Genome-wide association studies (GWAS), using tag SNPs in genome to analyze their association with diseases, follow a hypothesis-free approach and interrogate the majority of common SNPs across the human genome. It is designed to identify possible genetic variants that contribute to complex diseases. In the past five years, more than 100 complex diseases and traits have been studied by GWAS and numerous susceptibility genes/loci were identified.

However, the large-scale genome-wide association studies based on SNP genotyping have only identified a small fraction of the heritable variation of these diseases[1]. One explanation is that many rare variants (a minor allele frequency, MAF<5%), which are not included in the common genotyping platforms, contribute substantially to the genetic variation of these diseases[2]. Recently, exome sequencing of 200 individuals from Denmark[3] uncover more deleterious rare variants than expected, which also support that much of the heritable variation affecting fitness is caused by low-frequency mutations, which are often overlooked in the studies based on genotyping but not resequencing.

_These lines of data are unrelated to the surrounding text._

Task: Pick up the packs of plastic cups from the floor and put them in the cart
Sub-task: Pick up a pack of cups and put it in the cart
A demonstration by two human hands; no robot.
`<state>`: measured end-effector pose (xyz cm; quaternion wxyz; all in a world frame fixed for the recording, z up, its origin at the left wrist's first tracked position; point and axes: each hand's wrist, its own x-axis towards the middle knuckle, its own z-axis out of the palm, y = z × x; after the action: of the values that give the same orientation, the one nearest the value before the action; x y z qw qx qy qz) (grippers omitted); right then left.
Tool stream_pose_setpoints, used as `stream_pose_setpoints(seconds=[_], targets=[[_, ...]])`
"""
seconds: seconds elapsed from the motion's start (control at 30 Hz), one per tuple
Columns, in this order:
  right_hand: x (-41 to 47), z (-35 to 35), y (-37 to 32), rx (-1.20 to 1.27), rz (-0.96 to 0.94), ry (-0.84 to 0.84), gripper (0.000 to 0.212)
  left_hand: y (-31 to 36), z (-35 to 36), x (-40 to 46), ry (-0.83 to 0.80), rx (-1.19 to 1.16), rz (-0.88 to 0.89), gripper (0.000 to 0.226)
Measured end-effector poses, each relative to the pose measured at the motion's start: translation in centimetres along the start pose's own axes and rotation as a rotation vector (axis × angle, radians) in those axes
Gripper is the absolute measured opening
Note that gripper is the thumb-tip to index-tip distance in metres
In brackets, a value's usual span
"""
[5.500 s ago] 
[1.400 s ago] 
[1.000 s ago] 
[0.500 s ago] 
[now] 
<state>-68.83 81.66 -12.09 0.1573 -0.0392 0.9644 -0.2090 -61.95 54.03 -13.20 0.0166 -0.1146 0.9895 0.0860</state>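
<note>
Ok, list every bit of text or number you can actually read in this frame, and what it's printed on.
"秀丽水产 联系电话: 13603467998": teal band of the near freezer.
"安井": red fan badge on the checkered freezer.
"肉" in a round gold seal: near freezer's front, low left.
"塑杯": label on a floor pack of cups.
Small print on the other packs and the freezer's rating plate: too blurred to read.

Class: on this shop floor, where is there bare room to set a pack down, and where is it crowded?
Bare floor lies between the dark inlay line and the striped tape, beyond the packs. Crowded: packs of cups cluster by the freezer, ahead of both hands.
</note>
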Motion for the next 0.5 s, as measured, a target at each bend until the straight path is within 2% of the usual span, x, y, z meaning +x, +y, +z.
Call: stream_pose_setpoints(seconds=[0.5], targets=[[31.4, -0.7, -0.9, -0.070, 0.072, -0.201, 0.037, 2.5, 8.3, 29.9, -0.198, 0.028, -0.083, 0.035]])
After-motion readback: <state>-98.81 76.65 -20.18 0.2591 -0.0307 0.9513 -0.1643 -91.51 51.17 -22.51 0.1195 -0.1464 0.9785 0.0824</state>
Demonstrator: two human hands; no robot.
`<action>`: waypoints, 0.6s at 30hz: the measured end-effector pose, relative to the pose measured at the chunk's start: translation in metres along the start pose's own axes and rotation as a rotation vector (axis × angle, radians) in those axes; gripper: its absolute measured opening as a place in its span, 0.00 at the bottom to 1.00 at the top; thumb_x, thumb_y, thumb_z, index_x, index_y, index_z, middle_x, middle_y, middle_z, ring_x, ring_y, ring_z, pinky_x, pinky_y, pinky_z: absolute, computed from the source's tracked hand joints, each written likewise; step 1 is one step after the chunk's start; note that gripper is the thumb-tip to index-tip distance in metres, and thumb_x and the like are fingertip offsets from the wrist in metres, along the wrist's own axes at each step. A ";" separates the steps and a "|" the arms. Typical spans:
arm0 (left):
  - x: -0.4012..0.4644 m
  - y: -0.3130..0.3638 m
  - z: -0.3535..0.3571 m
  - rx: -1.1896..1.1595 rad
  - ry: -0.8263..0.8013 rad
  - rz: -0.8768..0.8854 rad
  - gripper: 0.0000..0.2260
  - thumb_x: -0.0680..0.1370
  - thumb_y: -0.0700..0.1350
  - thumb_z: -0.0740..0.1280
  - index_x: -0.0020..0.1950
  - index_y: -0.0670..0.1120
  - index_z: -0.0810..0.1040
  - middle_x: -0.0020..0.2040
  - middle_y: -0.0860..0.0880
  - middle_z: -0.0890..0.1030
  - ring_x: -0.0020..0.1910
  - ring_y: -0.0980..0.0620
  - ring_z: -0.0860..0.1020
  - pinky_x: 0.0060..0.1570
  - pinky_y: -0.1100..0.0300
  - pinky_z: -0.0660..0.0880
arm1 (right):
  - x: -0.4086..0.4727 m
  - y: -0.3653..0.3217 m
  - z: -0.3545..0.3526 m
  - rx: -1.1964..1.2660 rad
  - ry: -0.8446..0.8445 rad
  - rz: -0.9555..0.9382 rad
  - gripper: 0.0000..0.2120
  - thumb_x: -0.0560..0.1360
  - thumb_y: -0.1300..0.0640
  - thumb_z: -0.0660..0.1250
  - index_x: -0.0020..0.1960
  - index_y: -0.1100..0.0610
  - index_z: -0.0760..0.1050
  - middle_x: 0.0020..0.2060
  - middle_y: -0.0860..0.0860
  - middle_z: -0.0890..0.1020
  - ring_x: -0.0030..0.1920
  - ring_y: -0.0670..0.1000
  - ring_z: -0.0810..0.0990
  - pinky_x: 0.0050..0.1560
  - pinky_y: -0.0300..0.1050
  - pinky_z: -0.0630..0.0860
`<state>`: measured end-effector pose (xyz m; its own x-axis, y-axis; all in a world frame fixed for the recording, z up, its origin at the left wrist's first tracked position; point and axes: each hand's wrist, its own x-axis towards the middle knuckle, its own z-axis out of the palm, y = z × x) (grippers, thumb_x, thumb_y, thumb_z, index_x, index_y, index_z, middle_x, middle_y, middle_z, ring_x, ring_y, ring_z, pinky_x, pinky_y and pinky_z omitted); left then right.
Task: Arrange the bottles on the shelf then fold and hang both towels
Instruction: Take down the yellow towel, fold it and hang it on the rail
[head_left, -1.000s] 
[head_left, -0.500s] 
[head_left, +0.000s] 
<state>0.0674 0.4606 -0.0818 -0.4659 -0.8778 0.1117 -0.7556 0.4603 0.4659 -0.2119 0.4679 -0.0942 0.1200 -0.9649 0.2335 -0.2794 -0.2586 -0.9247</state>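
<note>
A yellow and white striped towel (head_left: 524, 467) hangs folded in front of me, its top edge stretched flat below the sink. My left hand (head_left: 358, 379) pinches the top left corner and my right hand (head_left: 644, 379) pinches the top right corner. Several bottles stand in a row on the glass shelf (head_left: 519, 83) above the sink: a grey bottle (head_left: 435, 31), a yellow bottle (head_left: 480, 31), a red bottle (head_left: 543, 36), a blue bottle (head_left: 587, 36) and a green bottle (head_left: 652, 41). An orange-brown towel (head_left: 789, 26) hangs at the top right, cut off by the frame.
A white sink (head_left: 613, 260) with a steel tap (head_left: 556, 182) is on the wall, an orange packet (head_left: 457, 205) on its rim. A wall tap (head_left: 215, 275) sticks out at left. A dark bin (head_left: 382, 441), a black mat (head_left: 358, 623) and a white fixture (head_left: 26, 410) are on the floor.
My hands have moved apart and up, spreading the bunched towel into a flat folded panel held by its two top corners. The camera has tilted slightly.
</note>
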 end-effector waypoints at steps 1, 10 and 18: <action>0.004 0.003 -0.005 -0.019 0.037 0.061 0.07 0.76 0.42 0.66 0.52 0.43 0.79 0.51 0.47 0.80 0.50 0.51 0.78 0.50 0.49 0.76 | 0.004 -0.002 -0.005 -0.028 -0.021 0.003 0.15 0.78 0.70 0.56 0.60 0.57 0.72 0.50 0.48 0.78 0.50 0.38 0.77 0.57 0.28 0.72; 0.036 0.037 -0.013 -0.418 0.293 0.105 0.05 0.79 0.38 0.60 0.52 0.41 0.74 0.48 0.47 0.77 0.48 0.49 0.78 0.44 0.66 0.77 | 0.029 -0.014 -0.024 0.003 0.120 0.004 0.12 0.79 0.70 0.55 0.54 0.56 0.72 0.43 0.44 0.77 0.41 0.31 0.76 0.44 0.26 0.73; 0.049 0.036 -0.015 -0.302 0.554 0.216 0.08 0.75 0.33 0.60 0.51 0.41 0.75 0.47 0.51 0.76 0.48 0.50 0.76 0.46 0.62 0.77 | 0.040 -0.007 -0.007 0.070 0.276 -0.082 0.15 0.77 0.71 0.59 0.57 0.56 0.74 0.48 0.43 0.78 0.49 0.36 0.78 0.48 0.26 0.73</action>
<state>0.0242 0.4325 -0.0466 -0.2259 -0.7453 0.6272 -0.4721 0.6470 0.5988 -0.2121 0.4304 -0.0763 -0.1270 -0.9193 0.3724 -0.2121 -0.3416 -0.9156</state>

Finding the missing heritability by Next-Generation GWAS

Next-generation GWAS is the next-generation sequencing based GWAS, which has the advantage of uncovering novel causative genetic mutations of human diseases through the combination of high-throughput sequencing and genotyping. Massively parallel sequencing of exome and targeted regions (which has been found by previous GWAS) are two promising and effective approaches to find missing heritability of complex diseases, by capturing more valuable data beyond common SNPs.

There are two novel strategies based on next-generation GWAS to discover novel and low-frequency causative genetic mutations associated with human complex diseases.

Protocol I —Exome Sequencing & Genotyping validation

At the first stage of this two-stage design, we suggest applying exome sequencing of hundreds of cases and hundreds of controls to select the associated SNPs by allele frequency estimation. At the second stage, validate the best candidate SNPs selected from the first stage by genotyping in a larger set of individuals. This protocol is cost-effective and has the potential to detect rare SNPs that would not be captured by any of the major genotyping platforms.

Protocol II —Genome genotyping & Target region sequencing

At the first stage, a genome-wide genotyping is used to scan the case and control samples to obtain the candidate loci. At the second stage, using designed chip to capture these candidate loci or targeted regions, then sequencing the targeted regions in large-scale samples to verify these candidate loci, so as to identify disease-associated mutations.


[1]       Manolio TA, Collins FS, Cox NJ, et al. Finding the missing heritability of complex diseases. Nature,2009 Oct; 461(7265):747-53.

[2]       McClellan J, King MC. Genetic heterogeneity in human disease. Cell, 2010 Apr; 141(2):210-7.

[3]       Yingrui Li, Nicolas Vinckenbosch, Geng Tian, et al. Resequencing of 200 human exomes identifies an excess of low-frequency non-synonymous coding variants. Nat Genet, 2010 Nov; 42(11): 969-72.